Falls and fall related injuries are among the most serious and common medical problems experienced by older adults. Nearly one-third of older persons fall each year, and half of them fall more than once.[1] Because of underlying osteoporosis and decreased mobility and reflexes, falls often result in hip fractures and other fractures, head injuries, and even death in older adults. Accidental injuries are the fifth most common cause of death in older adults.[1] In around 75% of hip fracture patients, recovery is incomplete and overall health deteriorates.[1]

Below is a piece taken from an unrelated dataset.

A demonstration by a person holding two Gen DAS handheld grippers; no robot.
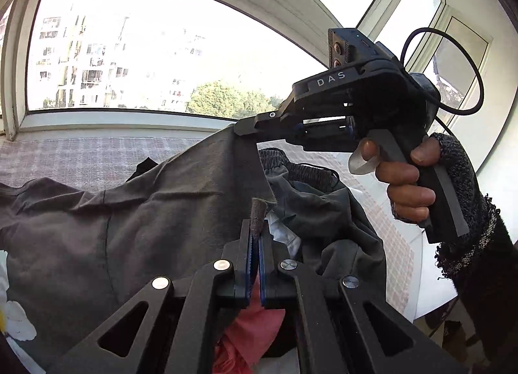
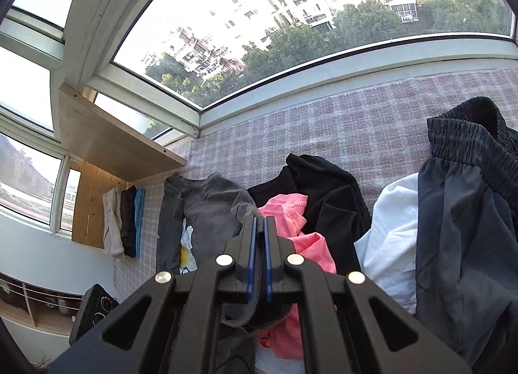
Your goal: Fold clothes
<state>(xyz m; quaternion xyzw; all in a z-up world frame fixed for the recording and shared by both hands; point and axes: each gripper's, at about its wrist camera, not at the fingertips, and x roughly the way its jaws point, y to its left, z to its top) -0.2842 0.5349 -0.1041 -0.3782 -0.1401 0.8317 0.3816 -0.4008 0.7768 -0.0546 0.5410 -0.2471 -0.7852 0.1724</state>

The most consistently proven predictors of fall risk are history of a fall during the past year and gait and balance abnormalities.[2] Some studies (but not others) indicated that impaired vision, certain medications (especially psychotropic drugs),[3] decreased activities of daily living and impaired cognition are associated with a higher risk of falls. The contribution of orthostatic hypotension to fall risk remains uncertain.[2]

Strategies and interventions[edit]

Research indicates that multifactorial intervention programs can reduce the number of falls; in a meta-analysis of studies of older people in general the reduction was around 27%, and in those selected because of a previous fall or other risk factor there was a 14% reduction.[4] Although further research is needed, preventative measures with the greatest likelihood of a positive effect include strength and balance training, home risk assessment,[5] withdrawing psychotropic medication, cardiac pacing for those with carotid sinus hypersensitivity, and T'ai chi.[4] T'ai chi exercises have been shown to provide 47% reduction in falls in some studies but it does not improve measures of postural stability. T'ai chi may gain its success, in part, from promoting confidence rather than primarily reducing the postural instability. [1] Assistive technology can also be applied, although it is mostly reactive in case of a fall.

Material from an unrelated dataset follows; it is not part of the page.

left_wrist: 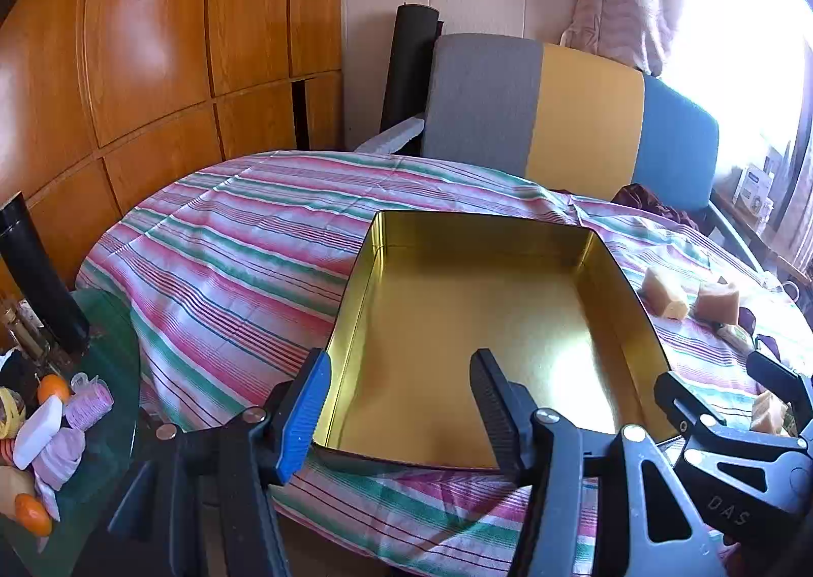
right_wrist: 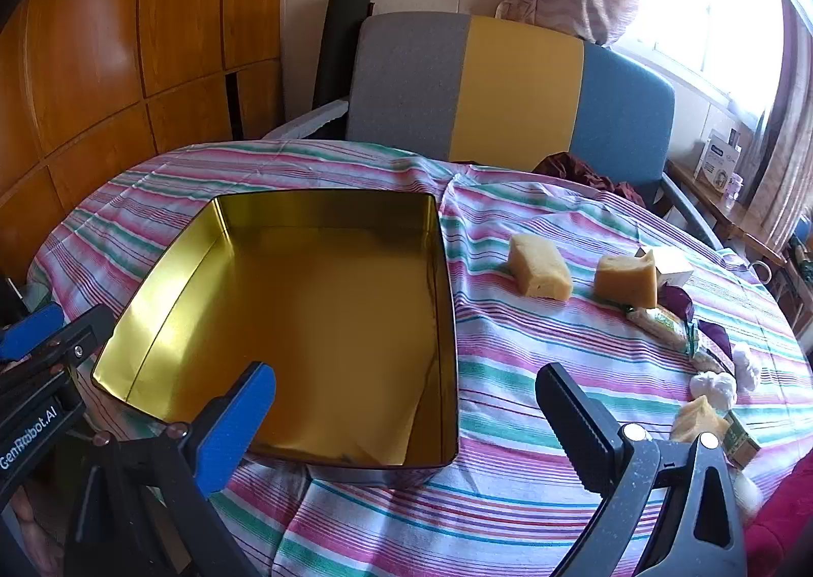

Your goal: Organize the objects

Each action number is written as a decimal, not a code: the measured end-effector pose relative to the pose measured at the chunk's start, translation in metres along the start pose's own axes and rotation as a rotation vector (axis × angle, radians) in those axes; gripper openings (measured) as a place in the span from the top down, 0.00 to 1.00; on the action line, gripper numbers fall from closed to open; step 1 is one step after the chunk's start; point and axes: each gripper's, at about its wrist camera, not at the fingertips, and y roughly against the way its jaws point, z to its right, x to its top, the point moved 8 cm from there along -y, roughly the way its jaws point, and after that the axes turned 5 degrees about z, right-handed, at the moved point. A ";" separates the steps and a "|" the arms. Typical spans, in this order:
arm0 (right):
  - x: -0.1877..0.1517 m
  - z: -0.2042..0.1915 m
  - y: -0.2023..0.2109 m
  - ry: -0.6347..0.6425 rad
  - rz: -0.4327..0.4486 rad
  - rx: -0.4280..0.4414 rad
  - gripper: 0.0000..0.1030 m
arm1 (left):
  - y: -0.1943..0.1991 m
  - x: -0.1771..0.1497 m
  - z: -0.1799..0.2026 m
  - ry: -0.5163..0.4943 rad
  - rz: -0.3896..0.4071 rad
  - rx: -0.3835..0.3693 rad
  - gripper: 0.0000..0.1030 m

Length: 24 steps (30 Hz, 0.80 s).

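Observation:
An empty gold-lined rectangular tin (left_wrist: 625,323) (right_wrist: 447,323) stands on the striped tablecloth (right_wrist: 508,501). My left gripper (left_wrist: 400,374) hovers at the tin's near-left corner; its blue and black fingers stand apart with nothing pressed between them. My right gripper (right_wrist: 406,371) is wide open above the tin's near-right corner. To the right of the tin lie two yellow blocks (right_wrist: 538,272) (right_wrist: 625,280) and a third one (right_wrist: 698,419) beside the right gripper's black finger. Wrapped packets (right_wrist: 660,323) and white lumps (right_wrist: 716,386) sit nearby.
A chair with a grey, yellow and blue backrest (right_wrist: 508,84) stands behind the table. A small white box (right_wrist: 673,267) and a small green box (right_wrist: 742,445) lie at the right. A glass side table (left_wrist: 112,424) at the left holds oranges (left_wrist: 51,388) and a black cylinder (left_wrist: 40,272).

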 end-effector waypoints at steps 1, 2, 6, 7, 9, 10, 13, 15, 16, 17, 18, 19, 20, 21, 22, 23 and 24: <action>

The aim of medical management is to identify factors that can contribute to falls and fracture risk such as osteoporosis, multiple medications, balance and gait problems, loss of vision and a history of falls. Beers Criteria is a list of medications that are potentially inappropriate for use in the elderly and some of them increase the risk of falls [2].

Assessment of every fall should be aimed at identifying the inciting cause so that it can be avoided in future. If the fall is clearly without loss of consciousness, a "Get up and Go" test should be performed to assess the mobility and a thorough examination of musculoskeletal system should be performed to identify any contributory factors.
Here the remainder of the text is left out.